Work request —
Could you copy out every line of the data where the word "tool" occurs?

Recorded data —
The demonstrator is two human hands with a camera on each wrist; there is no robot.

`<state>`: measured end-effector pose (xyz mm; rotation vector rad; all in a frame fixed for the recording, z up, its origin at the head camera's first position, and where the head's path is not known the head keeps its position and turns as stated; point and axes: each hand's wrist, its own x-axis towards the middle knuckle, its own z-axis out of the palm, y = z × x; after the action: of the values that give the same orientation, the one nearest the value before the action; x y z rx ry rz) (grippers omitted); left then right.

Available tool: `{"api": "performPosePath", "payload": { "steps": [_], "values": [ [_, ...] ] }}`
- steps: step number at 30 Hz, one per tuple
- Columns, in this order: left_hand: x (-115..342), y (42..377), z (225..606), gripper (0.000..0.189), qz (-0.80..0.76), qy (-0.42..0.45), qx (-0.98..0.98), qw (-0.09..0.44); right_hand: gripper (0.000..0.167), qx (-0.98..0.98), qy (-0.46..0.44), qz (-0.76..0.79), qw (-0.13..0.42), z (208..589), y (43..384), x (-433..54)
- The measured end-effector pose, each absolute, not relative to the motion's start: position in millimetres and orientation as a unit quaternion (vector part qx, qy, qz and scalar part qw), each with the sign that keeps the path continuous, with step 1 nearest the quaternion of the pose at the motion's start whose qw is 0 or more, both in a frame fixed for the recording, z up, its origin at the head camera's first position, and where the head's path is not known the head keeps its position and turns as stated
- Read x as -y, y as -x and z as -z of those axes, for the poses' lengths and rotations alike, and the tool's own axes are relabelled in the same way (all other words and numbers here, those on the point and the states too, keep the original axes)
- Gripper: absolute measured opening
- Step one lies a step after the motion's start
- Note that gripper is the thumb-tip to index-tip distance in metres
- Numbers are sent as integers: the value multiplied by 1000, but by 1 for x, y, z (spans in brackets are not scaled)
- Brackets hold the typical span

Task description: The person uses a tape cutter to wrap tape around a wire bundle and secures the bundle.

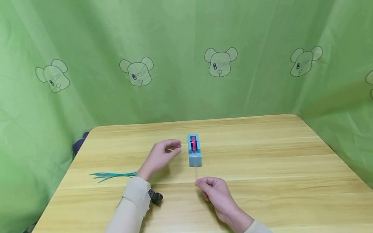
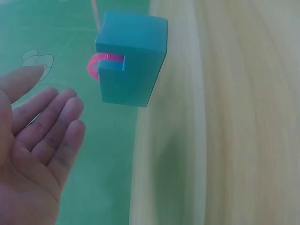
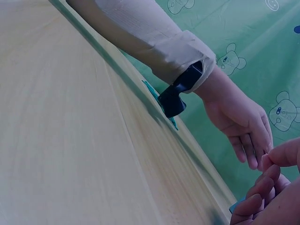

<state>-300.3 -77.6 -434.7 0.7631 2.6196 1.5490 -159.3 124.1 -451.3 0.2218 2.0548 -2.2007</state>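
Now, resting on the bench (image 1: 288, 174), the blue tape dispenser (image 1: 195, 161), with a pink roll (image 1: 193, 142) seated in its slot. And out from the dispenser's near side, a thin see-through strip of tape (image 1: 196, 172), stretched toward the person. Pinched there between thumb and forefinger of the right hand (image 1: 217, 197), straight in front of the dispenser. Over to the dispenser's left, just beside it with a narrow gap between, the left hand (image 1: 163, 154): fingers loosely extended, thumb parted from them. Farther left of the dispenser, a bundle of thin teal strands (image 1: 113, 175), lying flat, partly hidden by the left wrist. On that wrist, nearer the person than the dispenser, a small black camera (image 1: 155, 197) by a pale sleeve cuff (image 1: 137, 193). Behind the dispenser, a green curtain (image 1: 172, 32) printed with outlined bear heads (image 1: 219, 63).
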Motion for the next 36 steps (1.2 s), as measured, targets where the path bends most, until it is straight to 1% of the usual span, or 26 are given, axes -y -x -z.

Task solution —
Available tool: `{"api": "performPosePath", "payload": { "steps": [_], "values": [ [_, ...] ] }}`
- Read x as -y, y as -x and z as -z of those axes, for the poses' lengths and rotations alike, and the tool's own axes are relabelled in the same way (all other words and numbers here, those on the point and the states too, keep the original axes)

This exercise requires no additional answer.